● **Task**
Exact repetition is required: reproduce every line of the data.

● **Supplied information**
• • • • •
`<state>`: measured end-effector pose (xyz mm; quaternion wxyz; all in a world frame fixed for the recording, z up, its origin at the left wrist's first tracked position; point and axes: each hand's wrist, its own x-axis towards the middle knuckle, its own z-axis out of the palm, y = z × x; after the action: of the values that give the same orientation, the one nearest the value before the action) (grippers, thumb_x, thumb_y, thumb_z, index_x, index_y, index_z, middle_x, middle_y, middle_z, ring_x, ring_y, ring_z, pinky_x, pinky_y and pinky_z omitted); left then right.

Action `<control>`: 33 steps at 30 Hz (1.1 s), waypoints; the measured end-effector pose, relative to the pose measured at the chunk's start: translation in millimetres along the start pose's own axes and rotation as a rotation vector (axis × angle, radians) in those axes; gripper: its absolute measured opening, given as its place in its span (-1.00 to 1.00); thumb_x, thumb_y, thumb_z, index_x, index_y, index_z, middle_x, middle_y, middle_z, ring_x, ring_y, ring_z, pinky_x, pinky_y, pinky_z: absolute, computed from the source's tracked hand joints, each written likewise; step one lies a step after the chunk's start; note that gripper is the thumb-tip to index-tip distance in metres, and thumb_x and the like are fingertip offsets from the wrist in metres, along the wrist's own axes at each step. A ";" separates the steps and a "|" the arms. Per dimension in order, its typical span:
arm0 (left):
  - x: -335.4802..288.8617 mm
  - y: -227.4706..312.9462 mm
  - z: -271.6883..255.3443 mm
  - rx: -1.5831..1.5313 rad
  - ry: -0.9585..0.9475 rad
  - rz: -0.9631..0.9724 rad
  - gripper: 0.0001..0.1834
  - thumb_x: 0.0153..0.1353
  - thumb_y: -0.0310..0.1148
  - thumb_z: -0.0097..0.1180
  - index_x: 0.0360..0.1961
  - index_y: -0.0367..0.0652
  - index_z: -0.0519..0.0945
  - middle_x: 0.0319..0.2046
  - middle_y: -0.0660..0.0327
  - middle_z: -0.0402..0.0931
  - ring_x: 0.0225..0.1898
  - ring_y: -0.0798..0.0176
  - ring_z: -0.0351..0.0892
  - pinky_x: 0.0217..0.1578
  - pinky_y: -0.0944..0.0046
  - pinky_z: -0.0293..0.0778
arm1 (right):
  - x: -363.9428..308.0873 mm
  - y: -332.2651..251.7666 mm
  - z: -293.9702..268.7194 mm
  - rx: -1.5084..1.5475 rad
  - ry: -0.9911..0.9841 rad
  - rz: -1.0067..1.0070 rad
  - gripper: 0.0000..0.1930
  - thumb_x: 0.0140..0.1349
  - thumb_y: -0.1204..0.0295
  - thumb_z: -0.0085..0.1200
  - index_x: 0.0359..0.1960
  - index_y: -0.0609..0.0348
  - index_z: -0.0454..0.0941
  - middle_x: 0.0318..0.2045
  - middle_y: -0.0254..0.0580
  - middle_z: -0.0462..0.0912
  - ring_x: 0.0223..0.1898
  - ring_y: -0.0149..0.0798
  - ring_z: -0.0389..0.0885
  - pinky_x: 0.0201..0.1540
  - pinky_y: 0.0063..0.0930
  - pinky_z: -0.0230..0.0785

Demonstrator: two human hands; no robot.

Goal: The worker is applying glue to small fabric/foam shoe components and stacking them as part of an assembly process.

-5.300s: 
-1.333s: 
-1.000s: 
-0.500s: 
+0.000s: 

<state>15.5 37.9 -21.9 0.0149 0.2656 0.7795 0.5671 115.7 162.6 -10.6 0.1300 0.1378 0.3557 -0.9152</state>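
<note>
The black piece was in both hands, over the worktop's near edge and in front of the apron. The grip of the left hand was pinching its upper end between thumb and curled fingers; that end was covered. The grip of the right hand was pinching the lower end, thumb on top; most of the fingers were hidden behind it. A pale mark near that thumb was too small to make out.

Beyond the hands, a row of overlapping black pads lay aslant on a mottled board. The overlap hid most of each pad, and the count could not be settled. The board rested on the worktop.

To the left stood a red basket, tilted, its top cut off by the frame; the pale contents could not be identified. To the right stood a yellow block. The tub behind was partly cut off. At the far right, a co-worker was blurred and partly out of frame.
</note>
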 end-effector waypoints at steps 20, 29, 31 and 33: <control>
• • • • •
● **The answer**
`<state>`: measured end-effector pose (xyz mm; quaternion wxyz; all in a world frame fixed for the recording, z up, its origin at the left wrist's first tracked position; point and axes: each hand's wrist, its own x-axis towards the middle knuckle, its own z-axis out of the palm, y = z × x; after the action: of the values that give the same orientation, the one nearest the value before the action) (grippers, thumb_x, thumb_y, thumb_z, index_x, index_y, index_z, middle_x, middle_y, middle_z, ring_x, ring_y, ring_z, pinky_x, pinky_y and pinky_z omitted); left then right.

Action `<control>`: 33 steps at 30 Hz (1.1 s), waypoints; the measured end-effector pose, relative to the pose measured at the chunk's start: translation in millimetres along the start pose's own axes and rotation as a rotation vector (axis × angle, radians) in those axes; gripper: its absolute measured opening, given as its place in its span (-1.00 to 1.00); thumb_x, thumb_y, thumb_z, index_x, index_y, index_z, middle_x, middle_y, middle_z, ring_x, ring_y, ring_z, pinky_x, pinky_y, pinky_z: absolute, computed from the source's tracked hand joints, each written likewise; step one lies a step after the chunk's start; note that gripper is the thumb-tip to index-tip distance in metres, and thumb_x and the like are fingertip offsets from the wrist in metres, along the wrist's own axes at each step. A ";" separates the steps and a "|" the arms. Per dimension in order, its typical span:
arm0 (left):
  - x: -335.4802..288.8617 mm
  - y: -227.4706..312.9462 mm
  - z: -271.6883..255.3443 mm
  - rx: -1.5831..1.5313 rad
  - ry: -0.9585..0.9475 rad
  - rz: -0.9631..0.9724 rad
  - gripper: 0.0001..0.1834
  - thumb_x: 0.0153..0.1353
  - thumb_y: -0.0310..0.1148
  - thumb_z: -0.0097..0.1180
  - index_x: 0.0360..0.1961
  - index_y: -0.0367..0.0652
  - index_z: -0.0519..0.0945
  - middle_x: 0.0319..0.2046
  - middle_y: -0.0660..0.0327
  - middle_z: -0.0402..0.0931
  - ring_x: 0.0225..0.1898
  - ring_y: -0.0798..0.0176
  - ring_z: -0.0351..0.0892
  - pinky_x: 0.0217..0.1578
  - pinky_y: -0.0944..0.0046
  - pinky_z: -0.0293..0.0778
arm1 (right):
  - x: -363.9428..308.0873 mm
  - y: -332.2651..251.7666 mm
  - z: -293.9702..268.7194 mm
  - rx: -1.5084..1.5475 rad
  - ry: -0.9911..0.9841 rad
  - rz: -1.0067..1.0070 rad
  - gripper: 0.0000..0.1930
  - thumb_x: 0.0140..0.1349
  - thumb_y: -0.1204..0.0295
  - thumb_z: -0.0085..0.1200
  - index_x: 0.0359..0.1960
  - index_y: -0.0609..0.0348
  - index_z: -0.0454..0.0941
  - middle_x: 0.0318..0.2045
  - middle_y: -0.0254..0.0580
  - middle_z: -0.0462..0.0912
  - ring_x: 0.0223..0.1898
  - ring_y: -0.0149..0.0798
  - ring_z: -0.0389..0.0885
  - pinky_x: 0.0201..0.1540
  - pinky_y: 0.0063..0.0930
  - pinky_z: -0.0230..0.0785

Demonstrator: two human hands; no robot.

Goal: The worker is applying glue to small fabric/foam shoe components and stacking them as part of an assembly process.

-5.300s: 
-1.333s: 
-1.000s: 
-0.500s: 
+0.000s: 

<state>15.5 37.9 -21.9 0.0149 0.2656 0.7795 0.5671 115.7 162.6 -10.6 0.1300 0.1378 0.3557 -0.9152</state>
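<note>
The black piece was in both hands, over the worktop's near edge and in front of the apron. The grip of the left hand was pinching its upper end between thumb and curled fingers; that end was covered. The grip of the right hand was pinching the lower end, thumb on top; most of the fingers were hidden behind it. A pale mark near that thumb was too small to make out.

Beyond the hands, a row of overlapping black pads lay aslant on a mottled board. The overlap hid most of each pad, and the count could not be settled. The board rested on the worktop.

To the left stood a red basket, tilted, its top cut off by the frame; the pale contents could not be identified. To the right stood a yellow block. The tub behind was partly cut off. At the far right, a co-worker was blurred and partly out of frame.
</note>
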 end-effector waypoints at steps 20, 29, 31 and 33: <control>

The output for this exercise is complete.